Unser “gemeinsamer kultureller Hintergrund”, wie er vom Philosophen John R. Searle und vom Psychologen, Michael Tomasello, definiert wird, umfasst bestimmte Kenntnisse und bestimmtes Wissen, das wir innerhalb von Kulturgemeinschaften anerkennen. Und aufgrund dieser Konventionen können wir Felix Antwort auf Sandras Frage als ein “Nein” identifizieren. Felix weiß, dass Sandra über folgendes Wissen verfügt:
Felix ist seinen Eltern gegenüber verpflichtet, sich um diese zu kümmern, insofern es keine andere Abmachung gibt. Es greifen die logischen Implikationen des sogenannten “Alibi-Prinzips”. Sandra fragt vielleicht nach einem Date, Felix weiß das und für diesen Fall greifen noch einmal andere Konventionen, wie bspw. dass man sich auf einem Date nicht den Nachtisch mit den Eltern teilt...
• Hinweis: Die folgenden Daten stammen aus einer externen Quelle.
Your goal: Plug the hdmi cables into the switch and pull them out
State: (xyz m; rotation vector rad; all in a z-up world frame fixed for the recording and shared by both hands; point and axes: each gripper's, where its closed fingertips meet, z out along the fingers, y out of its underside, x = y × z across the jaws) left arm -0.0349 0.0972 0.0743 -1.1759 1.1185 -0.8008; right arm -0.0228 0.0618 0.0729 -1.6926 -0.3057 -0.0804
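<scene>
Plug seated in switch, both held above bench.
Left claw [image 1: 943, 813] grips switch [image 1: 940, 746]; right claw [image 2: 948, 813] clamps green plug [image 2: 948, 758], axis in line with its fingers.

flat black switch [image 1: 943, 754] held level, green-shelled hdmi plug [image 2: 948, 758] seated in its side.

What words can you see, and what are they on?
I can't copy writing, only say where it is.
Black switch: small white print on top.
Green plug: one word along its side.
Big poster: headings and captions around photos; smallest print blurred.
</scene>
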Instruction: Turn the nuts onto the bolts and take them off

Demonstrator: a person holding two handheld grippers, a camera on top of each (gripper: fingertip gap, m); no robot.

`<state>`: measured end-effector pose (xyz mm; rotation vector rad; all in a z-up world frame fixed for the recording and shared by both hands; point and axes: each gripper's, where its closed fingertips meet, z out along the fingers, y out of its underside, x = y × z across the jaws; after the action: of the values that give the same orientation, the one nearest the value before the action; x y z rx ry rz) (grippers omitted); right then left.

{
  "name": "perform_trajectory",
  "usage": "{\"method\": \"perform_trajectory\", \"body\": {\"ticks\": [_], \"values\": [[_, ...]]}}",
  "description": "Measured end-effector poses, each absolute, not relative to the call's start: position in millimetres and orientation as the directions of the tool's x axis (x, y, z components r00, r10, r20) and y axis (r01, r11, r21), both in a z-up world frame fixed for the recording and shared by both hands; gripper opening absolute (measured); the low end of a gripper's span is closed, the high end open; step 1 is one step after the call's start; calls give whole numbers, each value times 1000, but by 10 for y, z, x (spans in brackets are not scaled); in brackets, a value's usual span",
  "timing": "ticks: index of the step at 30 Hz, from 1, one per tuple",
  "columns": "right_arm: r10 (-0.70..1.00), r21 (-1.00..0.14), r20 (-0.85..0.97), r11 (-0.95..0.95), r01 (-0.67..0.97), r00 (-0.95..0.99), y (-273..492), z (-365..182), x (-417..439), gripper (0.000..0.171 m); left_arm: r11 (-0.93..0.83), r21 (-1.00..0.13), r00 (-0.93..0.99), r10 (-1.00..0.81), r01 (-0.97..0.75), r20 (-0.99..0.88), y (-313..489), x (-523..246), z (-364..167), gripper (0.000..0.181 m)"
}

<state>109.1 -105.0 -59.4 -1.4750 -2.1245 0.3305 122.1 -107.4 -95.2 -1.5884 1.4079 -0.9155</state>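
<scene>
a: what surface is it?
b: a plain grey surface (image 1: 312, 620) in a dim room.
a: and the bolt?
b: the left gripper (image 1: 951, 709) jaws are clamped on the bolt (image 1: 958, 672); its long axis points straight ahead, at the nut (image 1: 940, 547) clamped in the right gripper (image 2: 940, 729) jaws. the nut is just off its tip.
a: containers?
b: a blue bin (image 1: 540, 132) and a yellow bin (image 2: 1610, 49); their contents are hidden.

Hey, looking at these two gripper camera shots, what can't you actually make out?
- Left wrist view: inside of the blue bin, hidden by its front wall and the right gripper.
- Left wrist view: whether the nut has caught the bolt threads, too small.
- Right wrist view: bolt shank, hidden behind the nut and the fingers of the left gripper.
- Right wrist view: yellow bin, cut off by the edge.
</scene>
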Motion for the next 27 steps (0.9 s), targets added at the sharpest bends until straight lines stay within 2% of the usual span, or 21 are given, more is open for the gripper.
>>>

Es gibt in unserer Kulturgemeinschaft eine Konvention, die besagt: Wenn wir Besuch bekommen, von Menschen bspw. aus einer anderen Stadt, dann sind wir meistens gute Gastgeber*innen und kümmern uns um diesen Besuch. Und dieser Besuch hat gewissermaßen Vorrang vor anderen Menschen. Wenn ich also Besuch habe, dann lasse ich diesen in den meisten Fällen nicht irgendwo allein und gehe ins Kino oder mich mit Freund*innen betrinken, sondern unternehme etwas gemeinsam mit diesem Besuch. Das Szenario wird durch die Art des Besuches komplexer: Es kommen eben Felix’ Eltern. Nur wenn Felix’ Eltern Sandra kennen und mögen, ist es eine Option, zu viert ins Kino zugehen. Felix’ Antwort lässt aber darauf schließen, dass dies nicht der Fall ist. Es ist also diese Konvention, die hier gegen eine Verabredung zwischen Sandra, Felix und seinen Eltern spricht.
Die zweite Konvention: Der Philosoph Peter Janich definiert das “Alibi-Prinzip” durch folgende logische Implikationen:
Man kann zu verschiedenen Zeiten am selben Ort sein. Es ist aber nicht möglich, zur selben Zeit an verschiedenen Orten sein. So kann sich eine mutmaßliche Täterin damit freisprechen, dass sie nachweislich zum Tatzeitpunkt weit entfernt vom Tatort war. KIs und damit auch Siri, Alexa und Google Home kennen dieses “Alibi-Prinzip” nicht, weshalb sie die Aussage der Täterin nicht so verstehen würden, wie wir. Für das Szenario zwischen Sandra und Felix gilt, dass Felix nicht gleichzeitig mit Sandra ins Kino gehen und mit seinen Eltern in einem tollen Restaurant dinieren kann. Ein logischer Grund, warum Sandra wohl alleine ins Kino gehen muss.
Und zu guter Letzt: Sandra fragt vielleicht nach einem Date. Und dann ist es auf jeden Fall unüblich, seine Eltern mitzunehmen. Und je nach KI, würde die Frage “Hast Du heute Abend Lust ins Kino zu gehen” von ihr auch als allgemeine Frage verstanden werden, im Sinne von: “Hast Du grundsätzlich Lust, heute Abend ins Kino zu gehen?”
Wir und Sandra verstehen Felix’ Antwort als ein klares “Nein”, eben weil wir mit diesen drei Konventionen vertraut sind, die einen Teil eines “gemeinsamen kulturellen Hintergrunds” bilden. KIs und damit auch unsere Voice Assistants zu Hause verfügen nicht über diese Kenntnisse und dieses Wissen, weshalb sie ganz triviale Gespräche nicht verstehen, denn wir meinen oftmals mehr, als wir tatsächlich sagen.